■ Directions
The data must be written out once more, precisely as given.
Provided material below:
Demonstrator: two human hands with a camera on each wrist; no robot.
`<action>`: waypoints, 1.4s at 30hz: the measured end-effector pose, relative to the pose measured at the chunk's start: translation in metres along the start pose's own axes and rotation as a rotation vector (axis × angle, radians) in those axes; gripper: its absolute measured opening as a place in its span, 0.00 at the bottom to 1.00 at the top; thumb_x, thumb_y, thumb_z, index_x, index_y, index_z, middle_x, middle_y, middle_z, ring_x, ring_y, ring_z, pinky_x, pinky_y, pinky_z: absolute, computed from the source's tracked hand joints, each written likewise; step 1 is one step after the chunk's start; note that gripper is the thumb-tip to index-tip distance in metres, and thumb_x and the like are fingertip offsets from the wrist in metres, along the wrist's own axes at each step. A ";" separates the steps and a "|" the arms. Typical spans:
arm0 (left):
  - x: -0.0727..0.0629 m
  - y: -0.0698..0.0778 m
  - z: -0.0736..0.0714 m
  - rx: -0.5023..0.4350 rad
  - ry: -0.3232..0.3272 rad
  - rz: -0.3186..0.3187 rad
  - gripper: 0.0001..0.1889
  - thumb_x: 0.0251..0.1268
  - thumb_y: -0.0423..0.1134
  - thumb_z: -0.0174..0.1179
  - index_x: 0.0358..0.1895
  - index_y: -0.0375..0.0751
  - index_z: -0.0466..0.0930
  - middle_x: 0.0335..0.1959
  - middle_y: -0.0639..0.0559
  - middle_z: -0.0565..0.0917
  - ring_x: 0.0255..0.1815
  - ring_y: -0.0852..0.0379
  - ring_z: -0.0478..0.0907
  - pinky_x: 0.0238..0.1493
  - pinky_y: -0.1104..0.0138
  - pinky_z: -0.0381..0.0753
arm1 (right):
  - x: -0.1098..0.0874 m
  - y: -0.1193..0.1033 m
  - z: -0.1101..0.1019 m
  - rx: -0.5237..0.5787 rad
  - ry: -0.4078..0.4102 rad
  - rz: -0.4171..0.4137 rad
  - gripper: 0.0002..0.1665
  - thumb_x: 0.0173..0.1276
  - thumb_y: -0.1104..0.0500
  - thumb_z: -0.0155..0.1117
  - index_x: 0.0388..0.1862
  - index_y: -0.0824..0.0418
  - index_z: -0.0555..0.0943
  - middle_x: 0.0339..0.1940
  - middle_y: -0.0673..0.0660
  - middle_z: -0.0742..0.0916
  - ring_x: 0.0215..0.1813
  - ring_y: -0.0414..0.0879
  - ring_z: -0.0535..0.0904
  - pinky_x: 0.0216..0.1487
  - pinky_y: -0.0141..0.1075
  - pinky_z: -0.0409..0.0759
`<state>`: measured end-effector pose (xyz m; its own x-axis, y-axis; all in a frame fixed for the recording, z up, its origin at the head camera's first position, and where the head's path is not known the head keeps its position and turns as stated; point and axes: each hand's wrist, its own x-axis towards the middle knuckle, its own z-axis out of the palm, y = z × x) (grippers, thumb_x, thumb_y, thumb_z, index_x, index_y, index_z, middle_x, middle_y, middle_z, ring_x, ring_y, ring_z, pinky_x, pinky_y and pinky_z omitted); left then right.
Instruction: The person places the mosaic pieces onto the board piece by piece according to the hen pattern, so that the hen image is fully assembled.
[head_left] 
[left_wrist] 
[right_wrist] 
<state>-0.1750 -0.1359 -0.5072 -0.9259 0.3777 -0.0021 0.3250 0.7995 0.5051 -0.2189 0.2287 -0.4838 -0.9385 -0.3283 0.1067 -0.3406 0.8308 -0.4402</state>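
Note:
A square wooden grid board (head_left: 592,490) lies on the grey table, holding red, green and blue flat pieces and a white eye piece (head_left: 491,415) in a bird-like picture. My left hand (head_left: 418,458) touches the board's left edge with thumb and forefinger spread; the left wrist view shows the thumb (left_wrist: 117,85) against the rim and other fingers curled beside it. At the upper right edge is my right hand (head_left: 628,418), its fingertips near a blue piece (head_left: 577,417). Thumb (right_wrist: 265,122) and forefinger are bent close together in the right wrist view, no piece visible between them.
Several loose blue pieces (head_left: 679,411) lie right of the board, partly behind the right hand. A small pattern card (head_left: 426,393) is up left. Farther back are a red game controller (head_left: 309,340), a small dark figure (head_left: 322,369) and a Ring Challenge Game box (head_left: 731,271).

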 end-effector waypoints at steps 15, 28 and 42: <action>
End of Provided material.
■ Result
Demonstrator: two human hands with a camera on each wrist; no robot.
`<action>`: waypoints, 1.4s at 30hz: the measured end-effector pose, relative to the pose measured at the chunk's start: translation in metres along the start pose's own axes and rotation as a rotation vector (axis × angle, radians) in those axes; gripper: its absolute measured opening as a place in its span, 0.00 at the bottom to 1.00 at the top; thumb_x, thumb_y, thumb_z, index_x, index_y, index_z, middle_x, middle_y, middle_z, ring_x, ring_y, ring_z, pinky_x, pinky_y, pinky_z: absolute, computed from the source's tracked hand joints, each written likewise; step 1 is one step after the chunk's start; note that gripper is the thumb-tip to index-tip distance in metres, and thumb_x and the like are fingertip offsets from the wrist in metres, along the wrist's own axes at each step. A ";" separates the steps and a "|" the arms. Typical spans:
arm0 (left):
  - x: -0.0727..0.0629 m
  - y: -0.0698..0.0778 m
  - z: -0.0736..0.0714 m
  - rx: -0.5023..0.4350 rad
  - ry: -0.3232..0.3272 rad
  - rz: -0.3186..0.3187 rad
  - gripper: 0.0001..0.1889
  - thumb_x: 0.0251..0.1268
  - thumb_y: -0.0423..0.1134
  - thumb_z: -0.0174..0.1179
  - index_x: 0.0358..0.1895
  - index_y: -0.0375..0.0751
  - index_z: -0.0466..0.0930
  - middle_x: 0.0335..0.1959
  - middle_y: -0.0639..0.0559
  - middle_z: -0.0565..0.0917
  - ring_x: 0.0255..0.1815
  - ring_y: -0.0852..0.0379
  - ring_z: -0.0478..0.0907
  - pinky_x: 0.0238..0.1493
  - pinky_y: -0.1104..0.0138
  - pinky_z: -0.0381..0.0753
arm1 (right):
  - x: -0.1098..0.0874 m
  - y: -0.1193..0.1033 m
  - z: -0.1101..0.1019 m
  - rx: -0.5237..0.5787 rad
  - ry: -0.4078..0.4102 rad
  - rz: -0.4171..0.4137 rad
  - gripper: 0.0002..0.1665
  - thumb_x: 0.0173..0.1276
  - thumb_y: -0.1104..0.0500
  - thumb_z: -0.0155..0.1117
  - index_x: 0.0388..0.1862
  - index_y: -0.0824..0.0418
  - index_z: -0.0555..0.0943
  - middle_x: 0.0339..0.1940
  - middle_y: -0.0673..0.0660
  - middle_z: -0.0742..0.0916
  - ring_x: 0.0215..0.1813
  - ring_y: -0.0414..0.0879
  - ring_z: -0.0535..0.0904
  - pinky_x: 0.0216..0.1487
  - pinky_y: -0.0141..0.1075
  - pinky_z: -0.0409..0.0759
`<state>`: measured end-effector pose (xyz m; its own x-axis, y-axis; all in a frame fixed for the recording, z up, its origin at the head camera's first position, and where the head's path is not known the head keeps its position and turns as stated; point and axes: each hand's wrist, its own x-axis towards the middle knuckle, its own z-axis out of the palm, y = z × x) (grippers, thumb_x, thumb_y, thumb_z, index_x, index_y, index_z, middle_x, middle_y, middle_z, ring_x, ring_y, ring_z, pinky_x, pinky_y and pinky_z omitted); left then right.
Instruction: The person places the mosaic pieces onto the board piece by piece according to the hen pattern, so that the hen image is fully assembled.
[head_left] 
[left_wrist] 
[right_wrist] 
<state>-0.1750 -0.1359 -0.5072 -0.9259 0.3777 -0.0021 0.3250 0.7995 0.5051 -0.2189 0.2287 -0.4838 -0.9385 -0.3283 0.1067 -0.3406 0.8308 -0.4402</state>
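Note:
A square wooden grid board (head_left: 592,490) lies on the grey table, holding red, green and blue flat pieces and a white eye piece (head_left: 491,415) in a bird-like picture. My left hand (head_left: 418,458) touches the board's left edge with thumb and forefinger spread; the left wrist view shows the thumb (left_wrist: 117,85) against the rim and other fingers curled beside it. At the upper right edge is my right hand (head_left: 628,418), its fingertips near a blue piece (head_left: 577,417). Thumb (right_wrist: 265,122) and forefinger are bent close together in the right wrist view, no piece visible between them.
Several loose blue pieces (head_left: 679,411) lie right of the board, partly behind the right hand. A small pattern card (head_left: 426,393) is up left. Farther back are a red game controller (head_left: 309,340), a small dark figure (head_left: 322,369) and a Ring Challenge Game box (head_left: 731,271).
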
 end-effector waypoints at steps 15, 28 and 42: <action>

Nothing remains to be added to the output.